İNSANIN SABRI, ANLAYIŞI, SEVGİSİ TÜKENİR Mİ?
Giriş Tarihi: 26.05.2025 17:14 Son Güncelleme: 26.05.2025 17:14

İnsan yapısı itibariyle son derece mücadeleci, gayretli ve içinde bulunduğu şartları daha iyiye taşımak için akla hayale gelmeyen yollar yöntemler deneyen ve kolay kolay pes etmeyen bir yapıya sahiptir. Fakat muhtelif sebepler bu özelliğimizi devre dışı bırakabilir. Bunaldığımızda ve artık
çözüm üretemediğimiz durumlarda, "Sevgim bitti", "Güvenim kalmadı", "Artık tahammül edemiyorum", "Benden bu kadar" dediğimiz olur. Kendi gayretlerimiz ve metodumuzla ya da başkalarından yardım alarak sonuç alamadığımızda, mücadeleden yoruluruz ve tabiri caizse artık denizin bittiğini zannederiz.

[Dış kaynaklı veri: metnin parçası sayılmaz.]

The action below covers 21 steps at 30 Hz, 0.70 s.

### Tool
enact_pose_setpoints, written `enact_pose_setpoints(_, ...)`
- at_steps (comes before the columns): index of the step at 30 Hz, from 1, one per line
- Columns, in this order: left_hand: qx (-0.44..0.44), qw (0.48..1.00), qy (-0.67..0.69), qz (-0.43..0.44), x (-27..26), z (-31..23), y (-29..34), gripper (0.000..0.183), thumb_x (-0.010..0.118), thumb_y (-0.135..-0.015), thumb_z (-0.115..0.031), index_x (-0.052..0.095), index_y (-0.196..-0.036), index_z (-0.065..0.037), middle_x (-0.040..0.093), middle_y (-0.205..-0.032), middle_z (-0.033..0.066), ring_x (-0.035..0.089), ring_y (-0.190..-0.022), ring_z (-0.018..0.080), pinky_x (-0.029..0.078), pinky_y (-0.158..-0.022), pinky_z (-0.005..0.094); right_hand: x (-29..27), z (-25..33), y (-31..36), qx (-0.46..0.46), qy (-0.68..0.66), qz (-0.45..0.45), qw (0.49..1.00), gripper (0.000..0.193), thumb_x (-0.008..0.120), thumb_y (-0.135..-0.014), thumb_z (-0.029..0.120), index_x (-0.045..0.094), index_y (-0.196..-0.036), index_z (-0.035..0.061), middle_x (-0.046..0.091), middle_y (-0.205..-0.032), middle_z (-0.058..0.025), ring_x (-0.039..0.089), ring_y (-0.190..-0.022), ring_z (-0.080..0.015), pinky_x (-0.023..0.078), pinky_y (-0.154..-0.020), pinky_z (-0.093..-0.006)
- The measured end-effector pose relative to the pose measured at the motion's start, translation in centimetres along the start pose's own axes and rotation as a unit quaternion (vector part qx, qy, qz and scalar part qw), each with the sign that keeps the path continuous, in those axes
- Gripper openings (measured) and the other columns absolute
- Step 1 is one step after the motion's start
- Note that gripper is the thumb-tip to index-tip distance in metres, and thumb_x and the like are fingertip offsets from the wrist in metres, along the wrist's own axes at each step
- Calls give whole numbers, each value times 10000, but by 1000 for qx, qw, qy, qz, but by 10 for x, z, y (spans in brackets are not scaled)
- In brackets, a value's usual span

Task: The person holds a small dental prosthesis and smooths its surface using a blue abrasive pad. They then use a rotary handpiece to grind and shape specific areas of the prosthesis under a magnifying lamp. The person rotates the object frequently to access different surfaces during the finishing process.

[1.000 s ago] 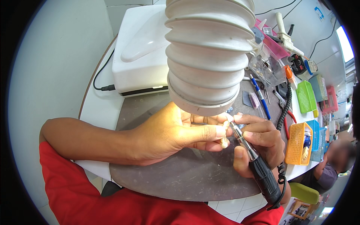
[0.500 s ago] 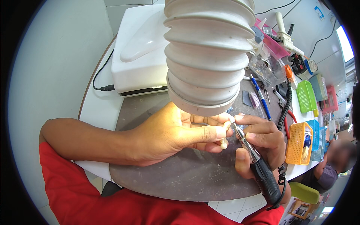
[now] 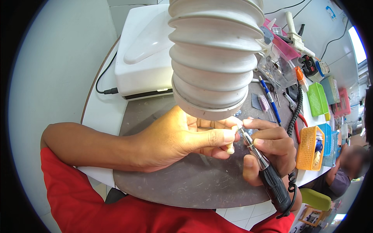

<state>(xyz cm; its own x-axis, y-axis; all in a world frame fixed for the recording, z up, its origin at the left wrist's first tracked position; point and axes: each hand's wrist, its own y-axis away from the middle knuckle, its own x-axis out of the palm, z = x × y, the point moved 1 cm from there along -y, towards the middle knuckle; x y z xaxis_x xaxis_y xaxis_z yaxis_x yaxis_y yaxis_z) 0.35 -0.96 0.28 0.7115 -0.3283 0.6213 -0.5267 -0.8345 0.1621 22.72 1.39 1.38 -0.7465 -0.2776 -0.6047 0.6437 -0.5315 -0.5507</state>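
Note:
My left hand pinches a small cream, tooth-coloured dental piece between thumb and fingers; its rounded lower end shows below the thumb. In my right hand is a rotary handpiece with a black body and a metal nose, held like a pen. Its tip points up and left and is at the upper end of the dental piece; whether they touch I cannot tell. Both hands are just under the mouth of a white ribbed suction hose, lit by bright light. My left fingers partly cover the piece.
A white box-shaped machine stands behind my left arm on the grey work board. To the right lie a blue pen, a small brush, red-handled pliers and a coiled cord. Beyond are an orange basket and another person.
The dental piece has turned slightly in my left fingers, its lower end shifting a little left. The handpiece tip has moved very slightly. Otherwise both hands keep their places.

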Motion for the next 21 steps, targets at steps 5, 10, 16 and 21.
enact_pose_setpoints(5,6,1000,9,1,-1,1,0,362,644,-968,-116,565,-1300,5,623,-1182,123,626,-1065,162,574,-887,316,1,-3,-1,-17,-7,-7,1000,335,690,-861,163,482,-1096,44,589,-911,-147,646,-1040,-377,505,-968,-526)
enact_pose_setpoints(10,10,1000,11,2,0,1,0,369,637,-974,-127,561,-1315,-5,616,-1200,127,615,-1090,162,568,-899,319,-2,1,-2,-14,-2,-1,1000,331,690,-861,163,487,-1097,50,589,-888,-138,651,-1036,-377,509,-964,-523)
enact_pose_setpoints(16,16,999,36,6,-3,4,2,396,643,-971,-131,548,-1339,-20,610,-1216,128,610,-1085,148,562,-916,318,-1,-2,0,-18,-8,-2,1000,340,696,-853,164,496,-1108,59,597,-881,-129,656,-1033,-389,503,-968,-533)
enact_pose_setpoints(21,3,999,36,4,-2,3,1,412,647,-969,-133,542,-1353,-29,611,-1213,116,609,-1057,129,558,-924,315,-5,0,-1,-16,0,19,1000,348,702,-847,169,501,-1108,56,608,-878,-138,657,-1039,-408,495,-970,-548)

Gerçekten hissettiklerimiz doğru mudur?

Mücadeleyi besleyen şey ümittir. Bizler kendi doğal yaşam alanımız içinde duygularımızı küntleştiren, daraltan, bunaltan ve hatta nefes alamayacak hale getiren kişiye ya da şartlara bağlı zorluklar yaşayabiliriz. Bu zorlukları düzeltmek için uzunca bir süre mücadele eder, sabreder, alttan alır ve yıpratan sürecin iyileşmesini bekleriz. Her seferinde yeterince netice alamamışsak, yardım çığlıklarımız duyulmamışsa ve mücadelemiz görülmemişse,
muhatabımızın değişmeyeceğine veya şartlarımızın düzelmeyeceğine dair bir inanç oluşmaya başlar. İşte bu noktada ümidimiz kalmaz ve mücadeleyi bırakırız. "Ben tükendim, sabrım ve sevgim bitti" deriz. Yoğun bir gönül yorgunluğu içinde pes ederiz. Bu gerçekten en derinden hissedilen duygudur.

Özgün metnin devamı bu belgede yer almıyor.